■ **What this task involves**:
Give back the lines of the records exactly, starting at the first and ending at the one with "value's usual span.".

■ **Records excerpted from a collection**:
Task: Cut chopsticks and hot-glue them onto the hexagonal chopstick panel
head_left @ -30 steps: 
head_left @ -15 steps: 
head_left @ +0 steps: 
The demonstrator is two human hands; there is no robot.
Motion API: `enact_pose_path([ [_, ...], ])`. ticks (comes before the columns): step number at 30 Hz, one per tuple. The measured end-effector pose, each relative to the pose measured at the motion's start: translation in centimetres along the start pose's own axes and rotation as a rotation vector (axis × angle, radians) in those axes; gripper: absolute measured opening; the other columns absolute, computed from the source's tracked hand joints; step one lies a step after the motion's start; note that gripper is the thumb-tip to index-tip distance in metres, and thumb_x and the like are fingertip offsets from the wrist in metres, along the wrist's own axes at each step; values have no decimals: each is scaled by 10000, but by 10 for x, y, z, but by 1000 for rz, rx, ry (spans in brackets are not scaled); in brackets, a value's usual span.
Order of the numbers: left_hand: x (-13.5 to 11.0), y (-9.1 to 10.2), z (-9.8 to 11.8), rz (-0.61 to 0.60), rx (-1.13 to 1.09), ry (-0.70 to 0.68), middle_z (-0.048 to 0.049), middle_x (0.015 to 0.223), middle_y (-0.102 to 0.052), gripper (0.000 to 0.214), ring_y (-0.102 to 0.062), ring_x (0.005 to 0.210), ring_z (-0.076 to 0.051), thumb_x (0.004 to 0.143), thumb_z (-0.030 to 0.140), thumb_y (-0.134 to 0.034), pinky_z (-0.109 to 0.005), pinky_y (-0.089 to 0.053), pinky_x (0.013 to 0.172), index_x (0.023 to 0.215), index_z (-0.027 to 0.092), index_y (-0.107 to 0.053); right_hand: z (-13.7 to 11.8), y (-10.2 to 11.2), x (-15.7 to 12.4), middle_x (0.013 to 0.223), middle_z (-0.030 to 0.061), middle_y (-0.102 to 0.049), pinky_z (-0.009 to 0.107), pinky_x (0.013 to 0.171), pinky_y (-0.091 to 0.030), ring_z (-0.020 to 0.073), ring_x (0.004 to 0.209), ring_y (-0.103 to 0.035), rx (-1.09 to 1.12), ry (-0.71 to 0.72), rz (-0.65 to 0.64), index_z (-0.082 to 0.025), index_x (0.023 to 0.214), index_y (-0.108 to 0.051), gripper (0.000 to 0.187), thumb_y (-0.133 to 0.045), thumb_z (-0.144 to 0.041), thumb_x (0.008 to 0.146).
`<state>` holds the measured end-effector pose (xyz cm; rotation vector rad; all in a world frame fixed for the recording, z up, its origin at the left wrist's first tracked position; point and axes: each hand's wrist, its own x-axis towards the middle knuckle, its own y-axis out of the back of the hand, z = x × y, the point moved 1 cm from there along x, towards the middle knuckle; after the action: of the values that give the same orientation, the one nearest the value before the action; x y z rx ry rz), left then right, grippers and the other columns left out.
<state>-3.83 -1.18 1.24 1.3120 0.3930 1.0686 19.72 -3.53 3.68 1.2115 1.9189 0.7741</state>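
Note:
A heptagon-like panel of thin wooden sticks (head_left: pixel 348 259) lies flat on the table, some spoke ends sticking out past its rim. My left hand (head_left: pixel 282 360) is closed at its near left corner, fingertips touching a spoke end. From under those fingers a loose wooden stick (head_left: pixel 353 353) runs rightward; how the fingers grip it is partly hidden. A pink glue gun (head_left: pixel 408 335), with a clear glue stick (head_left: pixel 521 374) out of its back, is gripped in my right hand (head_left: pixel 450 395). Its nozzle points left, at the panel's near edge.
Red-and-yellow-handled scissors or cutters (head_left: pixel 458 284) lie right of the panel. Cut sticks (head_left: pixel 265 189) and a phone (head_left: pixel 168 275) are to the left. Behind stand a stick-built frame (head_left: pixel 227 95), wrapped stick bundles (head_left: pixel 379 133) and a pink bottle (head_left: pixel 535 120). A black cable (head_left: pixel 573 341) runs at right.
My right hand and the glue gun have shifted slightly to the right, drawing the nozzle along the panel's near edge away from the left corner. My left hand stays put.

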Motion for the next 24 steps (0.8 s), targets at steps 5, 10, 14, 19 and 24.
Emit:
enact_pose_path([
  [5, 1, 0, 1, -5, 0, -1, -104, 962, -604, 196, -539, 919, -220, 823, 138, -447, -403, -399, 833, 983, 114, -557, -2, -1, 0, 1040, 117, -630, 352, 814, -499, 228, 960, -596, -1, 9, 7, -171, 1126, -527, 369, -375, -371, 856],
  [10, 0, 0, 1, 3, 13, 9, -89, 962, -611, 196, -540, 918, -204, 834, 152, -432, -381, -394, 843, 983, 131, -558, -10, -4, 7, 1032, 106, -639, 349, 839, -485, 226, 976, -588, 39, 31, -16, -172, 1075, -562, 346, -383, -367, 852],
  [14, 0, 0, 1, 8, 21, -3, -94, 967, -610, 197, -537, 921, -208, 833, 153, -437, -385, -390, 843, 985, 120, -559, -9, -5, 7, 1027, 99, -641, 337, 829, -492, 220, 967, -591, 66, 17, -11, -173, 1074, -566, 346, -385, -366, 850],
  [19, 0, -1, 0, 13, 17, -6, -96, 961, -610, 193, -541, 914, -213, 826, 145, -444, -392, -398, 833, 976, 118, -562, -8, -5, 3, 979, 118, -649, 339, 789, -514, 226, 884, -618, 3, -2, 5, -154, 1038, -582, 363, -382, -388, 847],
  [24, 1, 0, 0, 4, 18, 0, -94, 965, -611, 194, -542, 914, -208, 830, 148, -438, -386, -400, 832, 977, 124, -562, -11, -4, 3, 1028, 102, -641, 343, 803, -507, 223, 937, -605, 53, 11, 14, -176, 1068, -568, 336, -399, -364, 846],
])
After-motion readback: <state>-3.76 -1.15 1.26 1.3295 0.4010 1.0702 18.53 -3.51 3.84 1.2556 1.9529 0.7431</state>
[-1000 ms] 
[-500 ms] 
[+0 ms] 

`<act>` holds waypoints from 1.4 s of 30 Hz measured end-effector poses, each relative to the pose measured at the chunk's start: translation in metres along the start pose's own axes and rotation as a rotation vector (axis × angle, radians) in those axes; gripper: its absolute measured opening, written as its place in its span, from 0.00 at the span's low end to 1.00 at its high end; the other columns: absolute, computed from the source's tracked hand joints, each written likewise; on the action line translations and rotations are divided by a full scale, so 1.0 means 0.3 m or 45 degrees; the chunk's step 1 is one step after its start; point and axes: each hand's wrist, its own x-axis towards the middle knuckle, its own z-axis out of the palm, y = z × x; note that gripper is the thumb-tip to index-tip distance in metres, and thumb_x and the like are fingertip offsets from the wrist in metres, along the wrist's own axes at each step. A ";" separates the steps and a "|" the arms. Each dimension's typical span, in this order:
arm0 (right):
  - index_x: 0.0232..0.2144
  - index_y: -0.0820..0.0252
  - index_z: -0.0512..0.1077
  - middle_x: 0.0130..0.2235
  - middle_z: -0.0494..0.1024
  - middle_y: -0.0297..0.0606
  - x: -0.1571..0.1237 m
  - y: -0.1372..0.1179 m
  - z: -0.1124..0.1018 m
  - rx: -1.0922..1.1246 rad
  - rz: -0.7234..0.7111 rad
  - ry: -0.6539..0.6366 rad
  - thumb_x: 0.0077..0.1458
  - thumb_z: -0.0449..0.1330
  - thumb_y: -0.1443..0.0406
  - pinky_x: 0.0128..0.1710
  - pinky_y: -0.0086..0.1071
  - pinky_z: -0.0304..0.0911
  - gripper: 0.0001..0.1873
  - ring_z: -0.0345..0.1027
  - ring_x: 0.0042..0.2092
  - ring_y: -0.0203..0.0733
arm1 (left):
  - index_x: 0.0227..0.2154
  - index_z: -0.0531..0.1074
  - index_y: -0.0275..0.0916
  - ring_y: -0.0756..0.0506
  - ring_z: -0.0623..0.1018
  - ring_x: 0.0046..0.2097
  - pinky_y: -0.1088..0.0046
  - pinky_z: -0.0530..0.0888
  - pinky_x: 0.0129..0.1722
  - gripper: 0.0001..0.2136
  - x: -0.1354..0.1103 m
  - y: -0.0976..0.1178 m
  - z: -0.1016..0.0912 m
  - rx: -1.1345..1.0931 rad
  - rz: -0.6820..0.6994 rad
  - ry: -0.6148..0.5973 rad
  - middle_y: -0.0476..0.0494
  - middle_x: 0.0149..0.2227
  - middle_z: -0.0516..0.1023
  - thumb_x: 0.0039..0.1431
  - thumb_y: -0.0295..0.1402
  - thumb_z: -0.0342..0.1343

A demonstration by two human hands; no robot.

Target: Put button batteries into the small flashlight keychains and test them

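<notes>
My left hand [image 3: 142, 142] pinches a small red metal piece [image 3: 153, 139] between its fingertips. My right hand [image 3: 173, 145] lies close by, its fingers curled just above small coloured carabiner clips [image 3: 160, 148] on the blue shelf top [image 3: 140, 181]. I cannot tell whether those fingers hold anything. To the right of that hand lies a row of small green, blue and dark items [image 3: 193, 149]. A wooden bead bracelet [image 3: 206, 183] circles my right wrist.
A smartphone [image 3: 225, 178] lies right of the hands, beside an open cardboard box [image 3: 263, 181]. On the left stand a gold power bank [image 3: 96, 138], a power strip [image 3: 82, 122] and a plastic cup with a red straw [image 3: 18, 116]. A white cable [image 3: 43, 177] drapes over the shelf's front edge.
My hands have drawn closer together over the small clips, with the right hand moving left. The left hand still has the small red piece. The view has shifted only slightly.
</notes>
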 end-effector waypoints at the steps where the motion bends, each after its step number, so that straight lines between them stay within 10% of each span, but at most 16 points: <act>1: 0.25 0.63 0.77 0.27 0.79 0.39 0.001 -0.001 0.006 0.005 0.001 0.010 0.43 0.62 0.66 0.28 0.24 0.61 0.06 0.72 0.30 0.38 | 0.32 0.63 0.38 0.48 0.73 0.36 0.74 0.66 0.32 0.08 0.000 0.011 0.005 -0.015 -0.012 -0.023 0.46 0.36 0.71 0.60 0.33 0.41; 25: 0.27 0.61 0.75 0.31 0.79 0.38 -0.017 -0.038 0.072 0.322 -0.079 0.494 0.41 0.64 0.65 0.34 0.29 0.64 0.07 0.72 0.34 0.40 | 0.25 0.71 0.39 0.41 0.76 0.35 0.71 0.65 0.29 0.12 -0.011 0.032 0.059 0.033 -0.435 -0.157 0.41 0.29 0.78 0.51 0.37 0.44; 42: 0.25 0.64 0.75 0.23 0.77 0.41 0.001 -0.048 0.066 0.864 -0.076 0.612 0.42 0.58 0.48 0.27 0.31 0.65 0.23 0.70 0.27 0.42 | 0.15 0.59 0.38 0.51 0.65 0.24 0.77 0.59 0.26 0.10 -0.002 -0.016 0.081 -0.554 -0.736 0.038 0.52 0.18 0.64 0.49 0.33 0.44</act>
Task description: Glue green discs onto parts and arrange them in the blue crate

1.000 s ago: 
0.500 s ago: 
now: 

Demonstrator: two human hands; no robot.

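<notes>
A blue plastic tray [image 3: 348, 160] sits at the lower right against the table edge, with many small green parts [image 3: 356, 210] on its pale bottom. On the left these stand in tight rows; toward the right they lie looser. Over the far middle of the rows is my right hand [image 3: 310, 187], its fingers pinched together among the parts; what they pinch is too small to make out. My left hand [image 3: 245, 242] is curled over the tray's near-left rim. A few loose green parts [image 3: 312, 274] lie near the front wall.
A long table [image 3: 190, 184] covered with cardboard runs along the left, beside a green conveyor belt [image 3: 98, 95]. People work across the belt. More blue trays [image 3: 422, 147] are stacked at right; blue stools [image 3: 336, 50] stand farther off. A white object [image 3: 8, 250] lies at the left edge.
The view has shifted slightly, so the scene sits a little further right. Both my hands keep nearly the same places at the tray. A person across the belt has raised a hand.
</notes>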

■ **Exercise response**:
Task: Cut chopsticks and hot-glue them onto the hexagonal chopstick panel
head_left @ -30 steps: 
head_left @ -15 steps: 
head_left @ +0 steps: 
The demonstrator is two human hands; there is no robot.
Motion API: `enact_pose_path([ [_, ...], ])`. ticks (comes before the columns): step number at 30 Hz, one per tuple. The measured end-effector pose, each relative to the pose measured at the motion's start: translation in centimetres along the start pose's own axes and rotation as a rotation vector (axis × angle, radians) in those axes; gripper: absolute measured opening; the other columns absolute, computed from the source's tracked hand joints; step one lies a step after the motion's start; note that gripper is the thumb-tip to index-tip distance in metres, and thumb_x and the like are fingertip offsets from the wrist in metres, along the wrist's own axes at each step; values have no decimals: each is scaled by 10000, but by 10 for x, y, z, but by 1000 for rz, rx, ry (spans in brackets are not scaled); in brackets, a value's usual span.

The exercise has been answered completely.